Lastly we have Rolston, who believes that anything that is alive deserves moral considerability. In his moral universe, humans have the duty to individual organisms and species. If something posses the characteristic of being alive, then that being has inherent value. Based on these grounds Rolston makes it clear that if something is living it ought to be alive. The moral principle that Rolson establishes says that humans have to be responsible for their actions and how those actions affect the biosphere. Therefore, humans have the moral obligation to protect individual animals and to protect species as a whole. He also believes that humans should not disrupt the flourishing of a species or their full development of biological powers. If Rolston had a say in the case of the nautiluses, he would be horrified and completely against the treatment of nautiluses by humans. Nautiluses have the characteristic of being alive. Nautiluses are alive and, therefore; have intrinsic value. Nautiluses have intrinsic value and, therefore; they deserve moral considerability and humans have the obligation to be responsible and not use these organisms for personal gain. Humans are endangering the species of nautiluses and will soon drive them into extinction. To Rolston the worst act humans can do is eradicating a species because there is no way to bring this species back. So if humans are to follow Rolston's definition of environmental ethics then they must treat nautiluses like humans. 
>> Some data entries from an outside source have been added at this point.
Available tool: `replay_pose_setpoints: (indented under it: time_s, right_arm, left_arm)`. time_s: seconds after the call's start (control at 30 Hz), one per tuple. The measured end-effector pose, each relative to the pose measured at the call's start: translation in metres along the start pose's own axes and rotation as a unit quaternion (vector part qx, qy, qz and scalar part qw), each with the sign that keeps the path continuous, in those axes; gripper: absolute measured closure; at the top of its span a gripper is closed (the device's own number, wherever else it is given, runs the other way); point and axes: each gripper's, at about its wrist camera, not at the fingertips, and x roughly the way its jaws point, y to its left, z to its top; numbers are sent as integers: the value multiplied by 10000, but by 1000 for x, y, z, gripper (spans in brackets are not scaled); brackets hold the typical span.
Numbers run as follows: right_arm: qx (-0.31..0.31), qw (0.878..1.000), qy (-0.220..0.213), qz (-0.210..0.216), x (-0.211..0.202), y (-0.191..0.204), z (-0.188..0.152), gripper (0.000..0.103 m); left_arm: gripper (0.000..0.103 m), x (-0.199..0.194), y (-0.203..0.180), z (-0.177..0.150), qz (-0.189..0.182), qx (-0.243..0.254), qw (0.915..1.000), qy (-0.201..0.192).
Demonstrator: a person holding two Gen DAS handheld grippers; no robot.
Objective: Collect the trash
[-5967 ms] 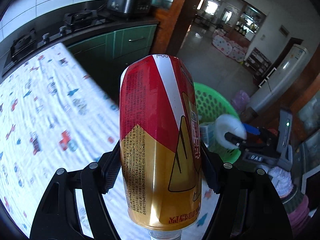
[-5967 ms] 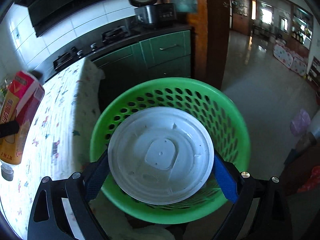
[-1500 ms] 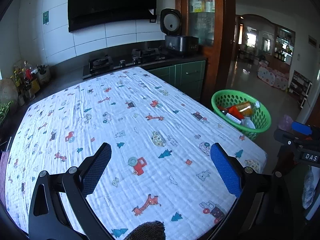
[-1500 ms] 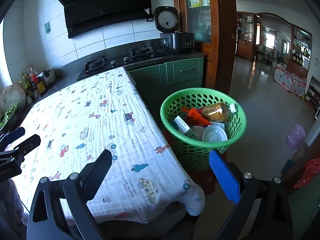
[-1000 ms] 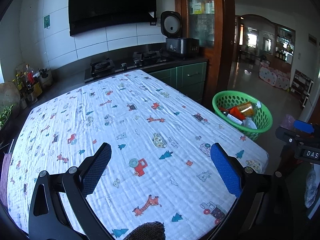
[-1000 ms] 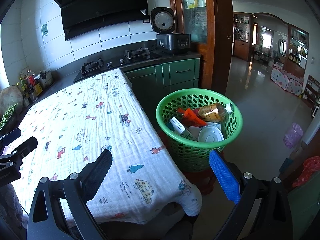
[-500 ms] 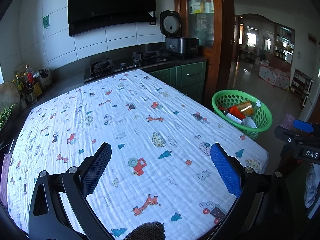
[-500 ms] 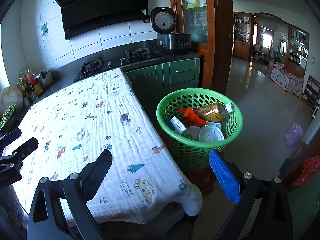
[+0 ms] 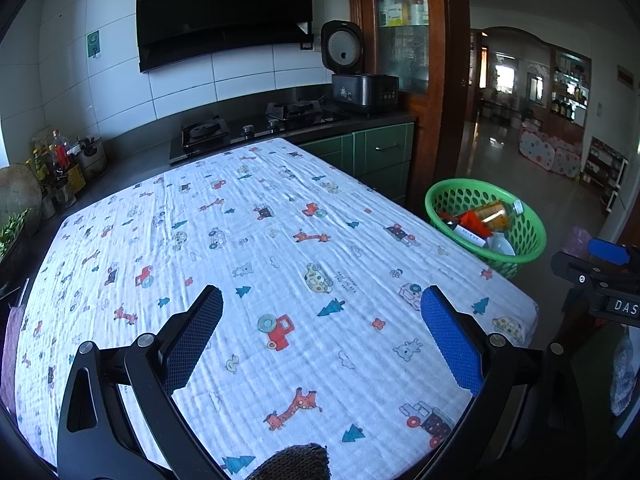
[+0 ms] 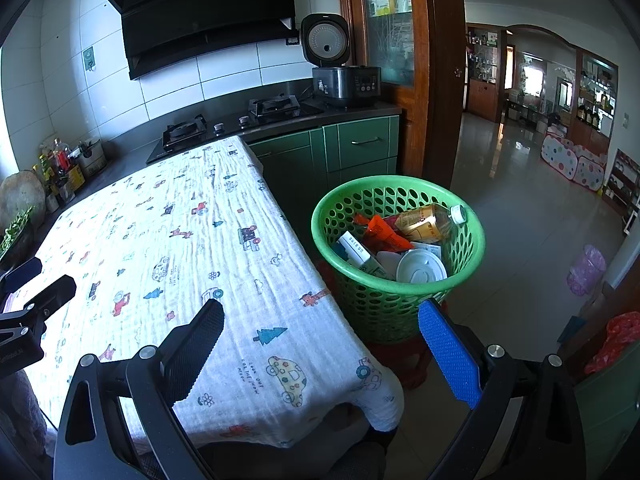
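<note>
A green basket (image 10: 468, 264) stands on a red stool beside the table's right edge; it also shows in the left wrist view (image 9: 532, 236). Inside it lie a bottle with a gold label (image 10: 426, 220), a white lid (image 10: 420, 266), an orange wrapper (image 10: 384, 232) and a white box (image 10: 354, 250). My left gripper (image 9: 320, 336) is open and empty over the near part of the table (image 9: 240, 240). My right gripper (image 10: 320, 354) is open and empty above the table's near right corner, short of the basket.
The table (image 10: 160, 240) carries a white cloth with cartoon prints. Behind it are a gas hob (image 9: 248, 124), a rice cooker (image 10: 344, 72) and green cabinets (image 10: 360, 148). Jars stand at the far left (image 9: 60, 164). Tiled floor (image 10: 520, 208) opens to the right.
Six seconds ago the left gripper held a red and gold bottle and the right held a white lid over the basket. Both now lie in the basket, and both grippers have drawn back.
</note>
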Motion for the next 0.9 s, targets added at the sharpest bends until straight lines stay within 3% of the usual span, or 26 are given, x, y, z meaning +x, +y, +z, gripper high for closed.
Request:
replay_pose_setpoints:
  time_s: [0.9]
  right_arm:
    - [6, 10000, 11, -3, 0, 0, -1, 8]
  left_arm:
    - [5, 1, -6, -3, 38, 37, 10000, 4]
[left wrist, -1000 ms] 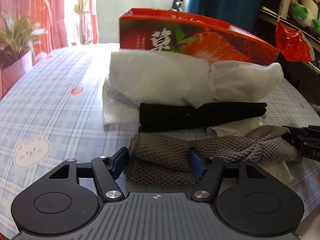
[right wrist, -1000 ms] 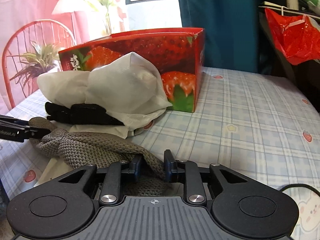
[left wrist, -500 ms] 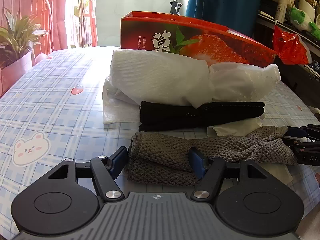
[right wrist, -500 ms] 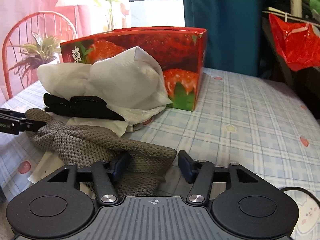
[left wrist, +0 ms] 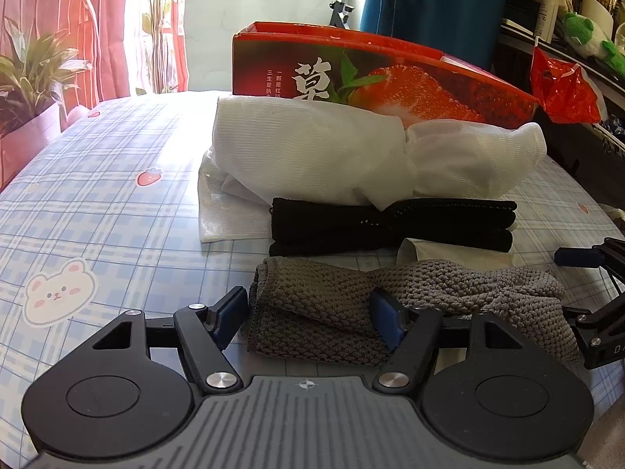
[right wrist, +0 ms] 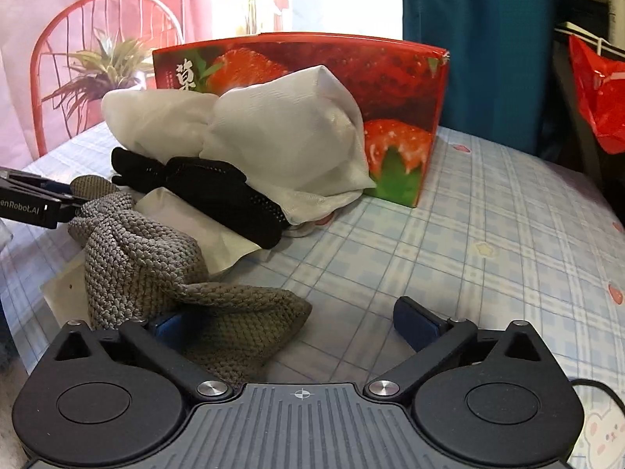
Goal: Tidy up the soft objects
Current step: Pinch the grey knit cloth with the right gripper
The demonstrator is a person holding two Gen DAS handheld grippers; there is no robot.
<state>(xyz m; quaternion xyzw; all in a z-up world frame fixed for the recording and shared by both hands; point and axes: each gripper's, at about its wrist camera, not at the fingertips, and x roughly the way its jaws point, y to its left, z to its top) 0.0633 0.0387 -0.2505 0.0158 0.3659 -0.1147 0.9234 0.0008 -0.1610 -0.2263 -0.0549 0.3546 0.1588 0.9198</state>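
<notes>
Grey knit: my grey knit [left wrist: 410, 293] lies on the bench [left wrist: 117, 234], right in front of both claws, nearest of the three soft things.
Long axis: it runs across my left view, side to side, folded thick at its left end and pinched thin about the middle.
Neighbours: black cloth [left wrist: 390, 226] lies just behind it, parallel; white cloth [left wrist: 351, 156] is bundled behind that, against the red box [left wrist: 390, 78]. A pale sheet [right wrist: 218, 230] shows under the knit and the black cloth.
Left claw: my left claw [left wrist: 310, 312] sits over the knit's left half, partly spread. Its right pad rests on the fabric near the pinched middle; its left pad stands just off the folded edge. I judge that no pinch, only a straddle.
Right claw: my right claw [right wrist: 289, 322] is at the knit's other end and its jaws are opening, now spread wide. The knit's tip lies between the pads, against the left one; the right pad [right wrist: 414, 318] is well clear over bare bench. Nothing gripped there.
Which hand is nearer: both are on it, one per end, but the left is set better, square across the thick fold.
What the move turns on: the knit lies crosswise to my left claw, so closing would gather the folded end. That is my guess at the next grab.
Risk: the loose knit may unroll or drag the pale sheet along.
</notes>
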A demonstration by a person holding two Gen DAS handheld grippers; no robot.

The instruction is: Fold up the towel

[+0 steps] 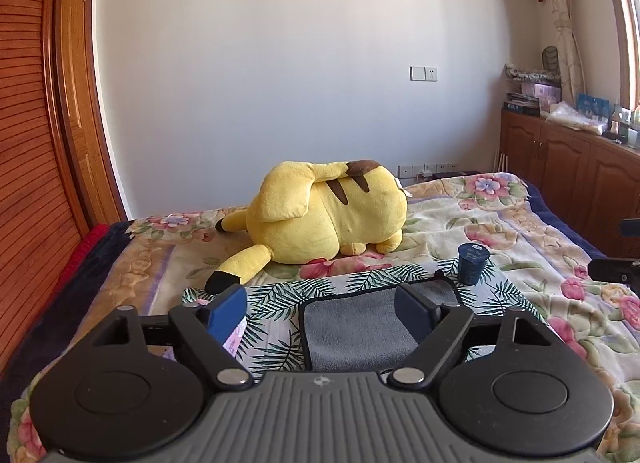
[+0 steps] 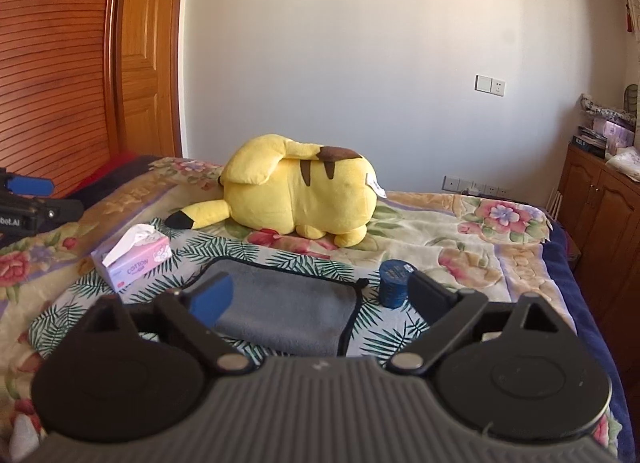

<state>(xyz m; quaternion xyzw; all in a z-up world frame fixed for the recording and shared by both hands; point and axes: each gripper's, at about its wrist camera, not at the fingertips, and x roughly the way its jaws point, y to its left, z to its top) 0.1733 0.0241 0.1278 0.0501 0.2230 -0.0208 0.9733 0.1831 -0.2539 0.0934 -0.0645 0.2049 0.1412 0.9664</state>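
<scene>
A grey towel (image 1: 352,327) with a black hem lies flat on a palm-leaf cloth (image 1: 276,295) on the bed; it also shows in the right wrist view (image 2: 280,311). My left gripper (image 1: 320,315) is open and empty, held above the towel's near left part. My right gripper (image 2: 320,299) is open and empty, held above the towel's near right part. Neither gripper touches the towel. The towel's near edge is hidden behind the gripper bodies.
A yellow plush toy (image 1: 324,215) lies on the floral blanket (image 1: 480,215) behind the towel. A dark blue cup (image 1: 472,263) stands by the towel's far right corner. A pink tissue box (image 2: 136,259) sits left of the towel. Wooden cabinets (image 1: 568,167) stand at right.
</scene>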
Singer, Taylor, and Rolston all aim to change who/what deserve moral considerability. Singer believes only sentient beings deserve moral considerabilty. Taylor believes wild animals and plants deserve moral considerability and Rolston believes that all living things deserve moral considerability. In the case of the nautiluses, Singer would not regard them with moral considerability because there is no evidence of nautiluses as sentient being. However, Taylor and Rolston would give these animals moral considerability because they posses the characteristic of either being wild and living in a wild habitat or simply living. Taylor and Rolston would criticize Singer on the grounds that even if these animals could not feel pain, they still have inherent worth. Singer would just argue that if it cannot suffer what harm could possibly be done to the nautiluses. However they all agree that humans do not always come first when it comes to the issue of ethics. They all try to embed the ideology that humans must work collectively with non humans for the biosphere to function properly.